Biquad audio DSP filters using STM32F303CC (black-pill)

Into

Filters! I used to love analog filters. I mean, I still like them; but it’s being many years since I’ve designed and used any advanced passive or active analog filters. I remember spending hours of doing filter design using MathCad and plotting the Bode graphs and try to trim the frequencies. Then I was implementing those filters using mostly opamps and trimming the component values and running tests to verify the filter. Well, at that time was fun, now I’m experienced enough to know that this amount of detail in designing a simple filter is useless for the 90% of real-life cases. At least for me. Most of the times a rough estimation done on a napkin is more than enough.

Of course, there are cases that filters accuracy is critical, but not in what I’m doing anyways. Now, even just a resistor and a capacitor are just enough for filtering annoying signals or noise from a path and the accuracy for that is negligible. Nevertheless, I’ve enjoyed that era and I’ve quite missed it.

Also, back then filtering was done using analog parts and only some advanced DSP chips were started to do real-time filtering in the digital domain and other complex funky stuff. Later on the also CPUs got faster and advanced DSP was started to become a standard thing for mainstream desktop computers. Then also the MCUs got faster and real-time DSP was also possible on fast MCUs. Nowadays, you can pretty much use any MCU to implement basic filters and when it gets to ARM Cortex cores, there are even DSP CMSIS libraries that can handle the maths using even dedicated FPUs. Well, actually the STM32F303CC (aka black-pill) is one of them.

A few years back, in 2016, I was reading a book where the author was using the digital biquad filter topology to implement various of different filters and I liked this approach so much, that I’ve ported those filters to C++ code. You can find that repo here:

https://github.com/dimtass/DSP-Cpp-filters

Lately, this repo got my attention again, because I’ve seen many people starred it and did forks and I was thinking, man... I've done so many advanced stuff, but this simple weekend project got so much attention. It seems that DSP and audio is a very hot domain for many people. Although I’m a musician my self, I’m a bit old school and I don’t use any digital effects or filters, so everything on my audio path is mostly analog. Nevertheless, DSP is definitely a huge domain with a lot of interesting stuff and filtering is only a small area of this vast domain.
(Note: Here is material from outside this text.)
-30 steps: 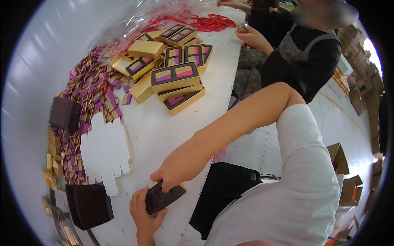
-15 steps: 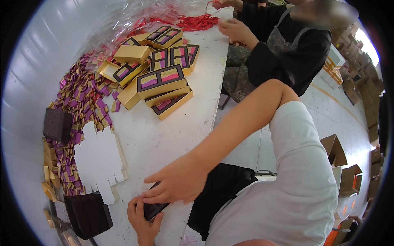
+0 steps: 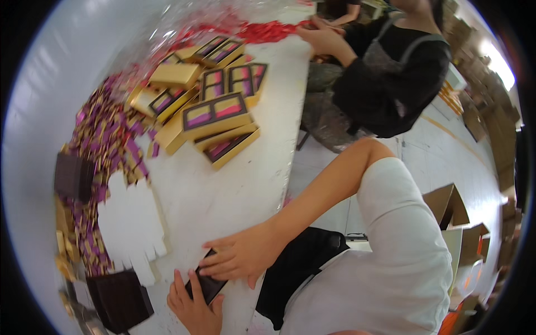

Therefore, I thought to port those DSP filters to C and use an ARM Cortex-M4 to test them in real time. And thus this stupid project was born.

Components

Those are the components and equipment I’ll use in this project.

STM32F303CCT6

There are many black-pills out there, but I’m referring to my favorite RobotDyn STM32 mini.

This board comes with an STM32F303CCT6 running at 72MHz (also I’ve tested it overclocked at 128MHz), 256KB ROM, 40KB RAM and plenty of timers and peripherals. In this project I’ll use a timer, an ADC and a DAC, but more on that later.

SDG1025

Of course, in order to test a filter you need an input signal. I have this arbitrary signal generator for this case, but you can use any other generator you like, as long as it’s able to create signals that are in the supported range of the STM32 (0-3.3V)

Oscilloscope

You need also an oscilloscope in order to verify the signal output from the DAC. Usually, I’m using my little TDS200 for testing those stuff, but for now I’ve used my Rigol 1054z in order to capture the screenshots you’ll see in the post. Since you have an input and an output, you’ll need two channels. Because I’ll only use audio frequencies, even a basic oscilloscope is more than enough for this purpose.

Filter theory

Oh, no, no, no, I’m joking, I won’t get into this. That’s a huge domain and there are so many books, web posts and youtube videos out there that explain those things far better than I could ever explain. Therefore, in this case you need to be already familiar with what is a low-pass filter (LPF), high-pass filter (HPF), all-pass filter (APF) and band-pass filter (BPF). Well, even the names are quite self-explanatory.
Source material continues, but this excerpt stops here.